Got a minute?
The Horse Gulch branch thread has been fascinating. My personal interest in Durango itself has been rekindled lately so that thread was fun.
Graden Mill 1966, Ron Morse photo, posted with permission
Can we talk about Graden Mill? I’m building a model and have been collecting photos from FOCTS Dorman collection and DPL and any other source I can find, got some real nice ones from Ron Morse. Have most of the pertinent books on Durango, RGS Story XI, the Dorman book, the two NG in Color books, and so on. Some nice Dell McCoy detail shots in one of the Trails/Columbine books. Have a half a dozen Sanborn maps which give great info, don’t have the valuation maps for Durango though. Have inquired to the LaPlata County Historical Society but have yet to find out what they may have. I should probably contact the Center for South West Studies as well. Have the Blazek drawing which is pretty good for the most part.
I plan to represent the late forties (maybe fifties) in my build and am trying to settle on signage. The Ranch-Way sign is cool and was used at other locations in Colorado as well, Monte Vista for one. I’m not sure when it first appeared though.

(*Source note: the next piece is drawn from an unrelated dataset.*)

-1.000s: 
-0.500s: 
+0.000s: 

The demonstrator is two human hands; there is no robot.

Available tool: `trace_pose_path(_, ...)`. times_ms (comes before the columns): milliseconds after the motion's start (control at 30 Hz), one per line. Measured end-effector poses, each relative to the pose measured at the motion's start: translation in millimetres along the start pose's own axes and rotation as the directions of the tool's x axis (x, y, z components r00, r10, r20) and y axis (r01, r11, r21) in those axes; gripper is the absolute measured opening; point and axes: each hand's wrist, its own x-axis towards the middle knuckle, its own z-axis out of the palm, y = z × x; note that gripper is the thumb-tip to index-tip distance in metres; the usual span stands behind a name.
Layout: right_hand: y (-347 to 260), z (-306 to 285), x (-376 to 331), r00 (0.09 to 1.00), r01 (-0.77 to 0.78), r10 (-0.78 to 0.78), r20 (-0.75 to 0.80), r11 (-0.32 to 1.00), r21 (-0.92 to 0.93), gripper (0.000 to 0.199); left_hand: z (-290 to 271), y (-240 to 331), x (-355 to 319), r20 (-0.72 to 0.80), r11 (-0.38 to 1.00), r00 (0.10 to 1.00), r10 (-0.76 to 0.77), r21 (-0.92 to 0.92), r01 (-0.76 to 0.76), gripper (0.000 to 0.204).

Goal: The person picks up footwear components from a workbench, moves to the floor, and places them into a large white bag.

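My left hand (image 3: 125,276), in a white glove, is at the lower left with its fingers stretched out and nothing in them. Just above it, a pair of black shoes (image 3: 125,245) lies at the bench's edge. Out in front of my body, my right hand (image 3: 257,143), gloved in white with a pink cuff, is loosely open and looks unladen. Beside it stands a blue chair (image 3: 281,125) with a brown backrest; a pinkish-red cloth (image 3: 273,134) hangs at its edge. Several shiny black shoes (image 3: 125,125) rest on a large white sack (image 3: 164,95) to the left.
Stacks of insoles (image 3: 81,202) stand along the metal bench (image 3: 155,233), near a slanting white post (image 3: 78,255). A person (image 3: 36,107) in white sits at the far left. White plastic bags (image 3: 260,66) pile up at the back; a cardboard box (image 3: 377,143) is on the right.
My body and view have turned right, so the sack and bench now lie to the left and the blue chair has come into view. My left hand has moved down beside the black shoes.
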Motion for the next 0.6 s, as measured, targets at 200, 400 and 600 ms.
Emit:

Graden Mill, date/photographer – not sure, RD004-062 used with permission FOCTSRR
My main question is where/how did product enter the building, and was it mainly by rail or truck? Was rail traffic mostly inbound or outbound? There’s a drive through open shed at the south end of the complex but that seems too far away from the “leg”, the elevator which brought product to the top of the structure for sorting into the appropriate bins. The sheds adjacent to the open drive through are labeled on the 1919 Sanborn map as “lumber, grain & flour whse” so I don’t think product was delivered to the leg through these sheds. Typically, elevators have a “boot”, a below ground level depository into which grain from boxcars was shoveled or dumped from trucks. From here the grain was moved to the leg (usually right next to the boot but not in Graden’s case) and raised to the bins. The leg at Graden is in the middle of the building so product would have to be moved from the edge of the building to the central leg, which replaced the original (I’m speculating) leg when the west bins were added increasing capacity from 30K to 75K bushels (per Sanborn). I’ve seen no photos which show a location for a boot trackside on the east side, but that would be hard to see anyway from the angle of most photos.
The two photos below were taken by Andy Payne a year apart - 1976-77, you can see what looks to be a cellar or basement where the elevator bins had been, where there may have been a conveyor to send product from a trackside boot to the leg, just guessing.
Views of Graden from the smelter hillside, 1976 and 77, Andy Payne photos from FOCTSRR, used with permission
Probably too much information, but infinitely fascinating to me. The wood cribbing bin construction is especially cool. There’s a neat little craft brewery in Wellington Colorado occupying an old elevator built this way.
Old Colorado Brewery, Wellington CO
I now know more than I ever imagined I’d know about grain elevators and flour mills, fascinating stuff. Any thoughts?
By the way, the Friend's Dorman, Payne, and Berkstresser collections are incredible, check 'em out.
Mike McKenzie
Frankfort IL
Edited 2 time(s). Last edit at 01/11/2017 05:46AM by bonefish.